By now, most businesses understand that future success will be largely dependent on their ability to use big data. Much of the focus surrounding big data tends to drift in the direction of analysis. After all, it’s through analysis that companies and other organizations can discover hidden insights, leading to changes that can help them be more successful down the road. However, one part that tends to be overlooked but is of equal importance is the collection phase of big data. Perform the collection stage poorly, and it won’t matter how good your analysis is. Analyzing incomplete or inaccurate data will lead to poor results. That’s why businesses should be focused on effectively collecting big data. That does pose a challenge, though, since there are many different strategies for accomplishing this. Here are five ways to collect and drive your data to get more value out of it.
- Social Media Analysis
One data source that is a potential goldmine for valuable information is social media. Billions of people use social networks like Facebook, Twitter, and more, and what they say and do on there provides valuable insights on current and potential customers. With social analytics, you can pay close attention to how people interact with your products and your brand. Through social media posts, you can collect data on customer sentiment, essentially getting an idea of how they feel about your company and ways you can improve. Consider this as an unfiltered look at customer thoughts. Through text analysis, all of this information can be gathered in real time, providing you with a vast amount of data at all hours of the day.
- Clickstream Data
At the same time, you can collect information on customers through the way they interact with your website. With clickstream data, you’ll be able to gather data on where exactly customers click, how long they stay on each individual page, and more. This helps you determine what catches each customer’s eye, giving you added insight on how effective your website and marketing strategies are.
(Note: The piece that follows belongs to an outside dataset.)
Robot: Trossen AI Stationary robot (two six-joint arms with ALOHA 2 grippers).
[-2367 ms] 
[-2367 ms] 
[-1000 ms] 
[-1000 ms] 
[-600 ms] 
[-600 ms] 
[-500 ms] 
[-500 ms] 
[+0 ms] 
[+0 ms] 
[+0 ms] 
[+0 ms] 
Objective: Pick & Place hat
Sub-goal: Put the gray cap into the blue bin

Clickstream data, like social analytics, is a constant flow of information, but it’s data that helps you understand your customers and what drives them to make decisions.
- Video Analytics
One area that is only starting to be explored is the data that can be gained from video. Through improved video analytics technologies, companies can now collect data on everything a camera records either in the workplace or in a store. This is an especially useful strategy since most stores already have surveillance cameras in place. Using video analytics software with those cameras is a relatively painless transition. Like with clickstream data, video analytics records everything customers do on a company’s premises -- where they go in a store, what displays capture their attention, the products they interact with, etc. Data from video analytics can be used to plan store layouts, improve traffic flow, make displays more effective, and more.
- Machine Data
Businesses shouldn’t overlook the data they can collect from machines. This is particularly important for manufacturing businesses, where machines with embedded sensors collect data on their operations. With machine data, you can figure out when a piece of equipment needs repairs before it breaks down. This saves on valuable downtime and keeps businesses running without significant delays. Data collection from machines will play an important role in the Internet of Things as that gets up and running. Learning to collect that data now will give you a notable advantage in the years to come.
- Transactional Data
One of the oldest sources of data can still be extremely useful for businesses. As can be assumed, transactional data involves collecting information from regular business transactions like which products are sold, how much money is exchanged, and more. While this data may seem low-tech compared to things like clickstream data and video analytics, it’s still valuable for companies looking for ways to maximize their efficiency. Transactional data gives you a window into the day-to-day dealings of the business, but it also includes data collected from online sales. Using this data gives you a better and clearer picture of what is happening with the organization. With the right analysis, this data can be mined for further insights to spot future trends.